_What to do_.
Which lines belong in your copy? Those from the start of the data through the line with "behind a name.", exactly as written, without any pictures.

_Data_.
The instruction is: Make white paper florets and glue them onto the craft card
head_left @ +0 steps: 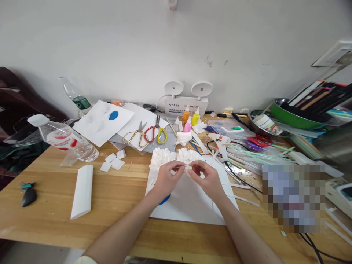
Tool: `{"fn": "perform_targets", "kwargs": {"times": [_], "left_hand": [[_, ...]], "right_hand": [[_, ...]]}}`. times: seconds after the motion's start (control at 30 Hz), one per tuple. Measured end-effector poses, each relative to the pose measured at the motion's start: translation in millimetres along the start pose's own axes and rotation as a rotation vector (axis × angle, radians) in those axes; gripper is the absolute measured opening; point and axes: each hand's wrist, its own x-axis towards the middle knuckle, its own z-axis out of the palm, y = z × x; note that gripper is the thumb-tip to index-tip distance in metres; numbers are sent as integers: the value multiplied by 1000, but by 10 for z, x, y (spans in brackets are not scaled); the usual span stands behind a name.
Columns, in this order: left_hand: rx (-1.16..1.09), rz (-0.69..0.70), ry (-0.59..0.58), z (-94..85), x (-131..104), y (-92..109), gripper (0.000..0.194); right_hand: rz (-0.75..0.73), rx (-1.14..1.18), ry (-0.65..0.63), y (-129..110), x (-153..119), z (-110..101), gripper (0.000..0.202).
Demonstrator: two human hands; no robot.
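Above a white sheet (192,207), my left hand (168,179) and my right hand (206,179) meet with their fingertips close together. Both are closed in a pinch on a small white piece (187,168), mostly covered by the fingers, perhaps paper. Clumps of small crumpled white bits (160,158) cover the far part of the sheet, just beyond my hands. A blue patch (165,200) shows on the sheet, partly hidden under my left wrist.
Left are a water bottle (68,141), white paper squares (117,164) and a folded white strip (82,191). Behind lie gold-handled scissors (136,135), red-and-yellow-handled pliers (156,132) and small paint-like bottles (187,124). A glue gun (220,146) with its cord stands right, near thin strips.
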Motion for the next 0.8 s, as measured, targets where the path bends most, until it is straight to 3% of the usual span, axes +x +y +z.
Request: {"fn": "perform_targets", "kwargs": {"times": [0.23, 0.8], "left_hand": [[8, 60, -23, 3, -12, -6, 17], [29, 53, -4, 14, -13, -35, 17]], "right_hand": [[-35, -74, 17, -47, -4, 9, 9], [-29, -64, -32, -69, -13, 15, 10]]}}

_Solved problem_.
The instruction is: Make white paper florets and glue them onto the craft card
head_left @ +0 steps: 
Tool: `{"fn": "perform_targets", "kwargs": {"times": [_], "left_hand": [[_, ...]], "right_hand": [[_, ...]]}}`. times: seconds after the motion's start (control at 30 Hz), one per tuple. Measured end-effector poses, each relative to the pose measured at the motion's start: translation in millimetres along the start pose's own axes and rotation as a rotation vector (axis × angle, radians) in those axes; gripper is the absolute measured opening; point and axes: each hand's wrist, its own x-axis towards the middle knuckle, its own z-axis out of the palm, y = z × x; note that gripper is the thumb-tip to index-tip distance in metres; numbers are sent as integers: the value multiplied by 1000, but by 10 for z, x, y (spans in brackets are not scaled); the usual span stands behind a name.

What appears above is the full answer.